## Exercise objective
Once you reach the line that holds "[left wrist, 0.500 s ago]" in the listing below, output it and every line after it through the line that holds "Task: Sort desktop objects", word for word.

## Source records
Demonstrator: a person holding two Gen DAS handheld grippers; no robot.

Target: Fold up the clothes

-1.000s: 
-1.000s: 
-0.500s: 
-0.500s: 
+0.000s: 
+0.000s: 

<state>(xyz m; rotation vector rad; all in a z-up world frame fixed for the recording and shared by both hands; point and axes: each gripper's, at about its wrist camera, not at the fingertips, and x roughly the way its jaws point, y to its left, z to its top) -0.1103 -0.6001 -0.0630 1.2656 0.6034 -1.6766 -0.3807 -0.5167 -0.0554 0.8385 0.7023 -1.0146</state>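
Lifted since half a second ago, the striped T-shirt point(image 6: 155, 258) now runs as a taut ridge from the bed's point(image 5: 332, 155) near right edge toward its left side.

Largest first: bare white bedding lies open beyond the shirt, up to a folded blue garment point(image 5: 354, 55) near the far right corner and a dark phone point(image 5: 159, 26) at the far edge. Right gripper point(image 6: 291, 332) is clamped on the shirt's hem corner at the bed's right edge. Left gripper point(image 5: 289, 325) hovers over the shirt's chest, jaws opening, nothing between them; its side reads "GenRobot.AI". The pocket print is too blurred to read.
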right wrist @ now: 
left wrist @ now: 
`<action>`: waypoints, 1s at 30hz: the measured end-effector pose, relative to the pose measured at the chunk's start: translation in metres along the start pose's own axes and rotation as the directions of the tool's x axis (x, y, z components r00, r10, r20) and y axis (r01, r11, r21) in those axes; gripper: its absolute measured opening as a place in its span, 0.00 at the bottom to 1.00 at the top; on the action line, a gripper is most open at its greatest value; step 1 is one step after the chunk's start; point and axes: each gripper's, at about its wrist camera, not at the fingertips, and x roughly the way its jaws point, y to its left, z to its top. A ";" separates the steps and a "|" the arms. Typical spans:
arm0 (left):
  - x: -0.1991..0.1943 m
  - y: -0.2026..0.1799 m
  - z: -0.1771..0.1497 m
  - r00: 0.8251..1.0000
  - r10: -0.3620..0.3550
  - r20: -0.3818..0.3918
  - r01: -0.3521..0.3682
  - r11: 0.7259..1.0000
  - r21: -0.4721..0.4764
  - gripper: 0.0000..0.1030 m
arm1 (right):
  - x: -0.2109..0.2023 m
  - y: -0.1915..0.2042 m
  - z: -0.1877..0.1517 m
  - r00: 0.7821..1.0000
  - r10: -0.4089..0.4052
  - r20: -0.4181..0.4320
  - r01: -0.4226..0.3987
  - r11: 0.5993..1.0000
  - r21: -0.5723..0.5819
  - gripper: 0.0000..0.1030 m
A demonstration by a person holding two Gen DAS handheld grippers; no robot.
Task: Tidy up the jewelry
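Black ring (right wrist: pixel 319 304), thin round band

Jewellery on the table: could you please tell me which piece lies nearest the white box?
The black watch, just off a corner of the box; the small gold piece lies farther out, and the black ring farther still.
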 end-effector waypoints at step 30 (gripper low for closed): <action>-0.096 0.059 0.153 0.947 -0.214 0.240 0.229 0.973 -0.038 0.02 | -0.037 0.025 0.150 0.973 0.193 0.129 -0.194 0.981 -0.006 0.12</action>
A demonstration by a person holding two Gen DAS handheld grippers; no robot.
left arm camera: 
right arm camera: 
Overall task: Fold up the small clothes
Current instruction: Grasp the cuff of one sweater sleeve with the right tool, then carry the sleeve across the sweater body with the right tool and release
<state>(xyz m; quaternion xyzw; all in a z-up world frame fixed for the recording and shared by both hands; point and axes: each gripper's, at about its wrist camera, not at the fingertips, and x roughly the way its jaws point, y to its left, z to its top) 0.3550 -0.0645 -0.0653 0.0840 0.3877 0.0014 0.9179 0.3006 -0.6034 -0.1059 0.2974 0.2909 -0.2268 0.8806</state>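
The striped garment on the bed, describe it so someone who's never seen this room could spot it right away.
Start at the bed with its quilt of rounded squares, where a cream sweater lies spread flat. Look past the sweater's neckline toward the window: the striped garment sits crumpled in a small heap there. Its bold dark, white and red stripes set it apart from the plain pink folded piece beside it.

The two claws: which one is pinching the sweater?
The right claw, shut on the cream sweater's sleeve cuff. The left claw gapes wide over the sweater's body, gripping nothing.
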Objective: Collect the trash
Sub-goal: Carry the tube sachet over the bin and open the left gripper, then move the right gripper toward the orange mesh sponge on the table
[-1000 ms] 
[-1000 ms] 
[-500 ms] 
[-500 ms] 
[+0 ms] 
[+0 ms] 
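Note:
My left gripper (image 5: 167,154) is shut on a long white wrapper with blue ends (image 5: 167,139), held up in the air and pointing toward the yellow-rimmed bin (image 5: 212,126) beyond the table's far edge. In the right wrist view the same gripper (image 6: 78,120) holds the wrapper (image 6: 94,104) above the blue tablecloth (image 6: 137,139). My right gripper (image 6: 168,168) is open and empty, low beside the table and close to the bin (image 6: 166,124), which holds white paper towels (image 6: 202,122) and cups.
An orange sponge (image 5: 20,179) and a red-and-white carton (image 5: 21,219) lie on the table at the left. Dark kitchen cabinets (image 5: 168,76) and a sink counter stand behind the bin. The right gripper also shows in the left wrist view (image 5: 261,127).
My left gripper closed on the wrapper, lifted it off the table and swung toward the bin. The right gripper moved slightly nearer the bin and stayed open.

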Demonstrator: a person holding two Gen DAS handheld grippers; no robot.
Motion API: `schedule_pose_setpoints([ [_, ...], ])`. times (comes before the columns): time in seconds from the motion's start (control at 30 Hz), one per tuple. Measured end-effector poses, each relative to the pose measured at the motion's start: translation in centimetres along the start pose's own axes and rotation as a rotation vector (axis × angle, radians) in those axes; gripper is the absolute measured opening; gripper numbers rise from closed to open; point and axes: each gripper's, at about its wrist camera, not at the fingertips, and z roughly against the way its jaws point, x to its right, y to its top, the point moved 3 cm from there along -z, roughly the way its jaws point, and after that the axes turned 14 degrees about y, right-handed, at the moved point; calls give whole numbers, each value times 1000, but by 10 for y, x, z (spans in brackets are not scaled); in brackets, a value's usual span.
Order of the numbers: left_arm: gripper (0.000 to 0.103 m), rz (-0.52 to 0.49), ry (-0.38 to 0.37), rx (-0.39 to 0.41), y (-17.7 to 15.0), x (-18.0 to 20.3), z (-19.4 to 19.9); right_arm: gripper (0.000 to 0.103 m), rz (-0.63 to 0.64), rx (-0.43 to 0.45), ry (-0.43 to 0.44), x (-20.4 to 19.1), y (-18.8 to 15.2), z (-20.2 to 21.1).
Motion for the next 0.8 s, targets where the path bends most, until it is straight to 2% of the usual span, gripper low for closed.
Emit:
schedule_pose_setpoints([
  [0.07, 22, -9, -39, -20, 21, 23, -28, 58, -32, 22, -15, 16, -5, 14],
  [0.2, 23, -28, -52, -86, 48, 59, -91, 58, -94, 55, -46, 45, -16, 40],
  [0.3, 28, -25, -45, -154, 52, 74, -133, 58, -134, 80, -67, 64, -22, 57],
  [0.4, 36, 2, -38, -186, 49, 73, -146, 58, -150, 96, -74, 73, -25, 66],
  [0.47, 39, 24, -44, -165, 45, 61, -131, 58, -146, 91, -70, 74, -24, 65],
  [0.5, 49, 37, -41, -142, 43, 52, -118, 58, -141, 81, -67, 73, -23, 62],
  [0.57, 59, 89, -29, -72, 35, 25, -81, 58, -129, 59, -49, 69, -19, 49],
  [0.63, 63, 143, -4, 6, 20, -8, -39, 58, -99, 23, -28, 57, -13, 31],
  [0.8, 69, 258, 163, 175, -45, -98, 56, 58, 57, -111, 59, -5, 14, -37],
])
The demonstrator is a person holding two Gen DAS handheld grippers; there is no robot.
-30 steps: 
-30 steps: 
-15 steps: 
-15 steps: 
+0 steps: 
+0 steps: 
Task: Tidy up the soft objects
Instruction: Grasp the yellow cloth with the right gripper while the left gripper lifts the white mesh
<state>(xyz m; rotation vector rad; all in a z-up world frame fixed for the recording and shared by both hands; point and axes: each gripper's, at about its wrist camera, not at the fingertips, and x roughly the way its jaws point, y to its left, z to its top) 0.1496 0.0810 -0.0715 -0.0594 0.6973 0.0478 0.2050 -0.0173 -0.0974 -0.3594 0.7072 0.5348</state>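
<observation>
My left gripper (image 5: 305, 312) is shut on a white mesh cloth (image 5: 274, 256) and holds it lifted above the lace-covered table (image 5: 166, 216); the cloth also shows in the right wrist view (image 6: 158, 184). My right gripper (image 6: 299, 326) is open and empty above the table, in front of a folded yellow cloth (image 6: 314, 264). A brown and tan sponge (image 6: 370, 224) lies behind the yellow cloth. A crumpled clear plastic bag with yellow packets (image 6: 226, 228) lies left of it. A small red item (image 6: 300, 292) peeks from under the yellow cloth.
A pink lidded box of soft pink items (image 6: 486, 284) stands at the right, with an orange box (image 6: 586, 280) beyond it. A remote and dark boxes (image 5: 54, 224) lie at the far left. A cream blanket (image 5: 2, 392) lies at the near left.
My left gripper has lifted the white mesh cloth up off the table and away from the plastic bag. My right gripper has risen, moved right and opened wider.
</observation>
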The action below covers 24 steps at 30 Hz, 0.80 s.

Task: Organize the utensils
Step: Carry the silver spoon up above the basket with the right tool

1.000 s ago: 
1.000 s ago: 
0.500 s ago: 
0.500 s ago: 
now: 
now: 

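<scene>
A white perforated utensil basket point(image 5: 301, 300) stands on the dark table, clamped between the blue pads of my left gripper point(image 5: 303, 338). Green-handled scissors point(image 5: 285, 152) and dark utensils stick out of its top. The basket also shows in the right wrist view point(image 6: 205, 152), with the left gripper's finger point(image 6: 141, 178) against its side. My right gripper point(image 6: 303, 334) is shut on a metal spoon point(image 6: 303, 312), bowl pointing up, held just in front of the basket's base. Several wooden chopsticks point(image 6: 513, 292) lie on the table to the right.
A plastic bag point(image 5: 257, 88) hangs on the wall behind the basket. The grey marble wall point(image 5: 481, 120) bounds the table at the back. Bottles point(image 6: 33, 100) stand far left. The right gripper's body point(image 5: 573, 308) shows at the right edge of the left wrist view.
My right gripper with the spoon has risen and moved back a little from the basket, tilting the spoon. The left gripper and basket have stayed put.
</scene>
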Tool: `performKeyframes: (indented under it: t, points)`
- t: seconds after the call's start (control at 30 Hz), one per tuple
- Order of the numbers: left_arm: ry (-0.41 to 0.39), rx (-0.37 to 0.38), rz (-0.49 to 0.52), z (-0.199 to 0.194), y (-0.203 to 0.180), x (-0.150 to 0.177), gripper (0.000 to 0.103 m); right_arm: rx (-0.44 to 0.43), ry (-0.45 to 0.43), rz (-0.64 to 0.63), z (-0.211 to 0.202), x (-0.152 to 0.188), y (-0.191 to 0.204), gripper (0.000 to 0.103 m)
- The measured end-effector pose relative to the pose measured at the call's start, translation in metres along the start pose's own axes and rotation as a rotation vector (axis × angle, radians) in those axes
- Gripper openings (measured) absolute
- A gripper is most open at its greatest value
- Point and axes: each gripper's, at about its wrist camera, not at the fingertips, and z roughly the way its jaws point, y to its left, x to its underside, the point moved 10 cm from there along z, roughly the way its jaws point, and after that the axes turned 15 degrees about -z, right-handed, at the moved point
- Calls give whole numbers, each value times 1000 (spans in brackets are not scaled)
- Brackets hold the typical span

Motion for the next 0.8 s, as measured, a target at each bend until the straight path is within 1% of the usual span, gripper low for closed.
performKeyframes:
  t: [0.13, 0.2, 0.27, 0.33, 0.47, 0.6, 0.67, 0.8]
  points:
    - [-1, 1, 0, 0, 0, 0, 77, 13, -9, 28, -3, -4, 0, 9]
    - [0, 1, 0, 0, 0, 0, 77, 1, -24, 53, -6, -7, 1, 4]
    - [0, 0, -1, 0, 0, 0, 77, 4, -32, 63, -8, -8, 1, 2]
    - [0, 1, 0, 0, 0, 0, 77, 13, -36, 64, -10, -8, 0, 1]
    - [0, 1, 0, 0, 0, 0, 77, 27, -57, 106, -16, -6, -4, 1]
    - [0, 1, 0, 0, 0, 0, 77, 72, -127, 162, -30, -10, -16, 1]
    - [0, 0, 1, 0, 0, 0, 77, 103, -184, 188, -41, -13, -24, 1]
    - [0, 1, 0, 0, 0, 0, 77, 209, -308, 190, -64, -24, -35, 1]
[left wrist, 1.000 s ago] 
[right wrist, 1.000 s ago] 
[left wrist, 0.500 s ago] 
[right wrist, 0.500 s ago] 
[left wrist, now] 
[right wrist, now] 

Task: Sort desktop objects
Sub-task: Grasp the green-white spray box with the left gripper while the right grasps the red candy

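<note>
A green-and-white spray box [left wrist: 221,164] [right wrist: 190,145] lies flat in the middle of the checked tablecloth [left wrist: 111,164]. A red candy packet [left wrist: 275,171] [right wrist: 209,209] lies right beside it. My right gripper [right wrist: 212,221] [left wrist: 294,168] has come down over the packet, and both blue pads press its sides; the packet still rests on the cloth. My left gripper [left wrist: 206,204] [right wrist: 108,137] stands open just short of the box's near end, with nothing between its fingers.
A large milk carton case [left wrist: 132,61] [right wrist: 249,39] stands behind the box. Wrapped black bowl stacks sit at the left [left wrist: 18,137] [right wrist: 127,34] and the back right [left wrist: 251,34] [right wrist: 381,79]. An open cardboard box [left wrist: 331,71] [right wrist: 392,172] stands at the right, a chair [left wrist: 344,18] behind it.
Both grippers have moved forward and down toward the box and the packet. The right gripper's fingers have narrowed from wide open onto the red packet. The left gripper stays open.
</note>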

## Written solution
[left wrist, 0.500 s ago] 
[right wrist, 0.500 s ago] 
[left wrist, now] 
[right wrist, now] 

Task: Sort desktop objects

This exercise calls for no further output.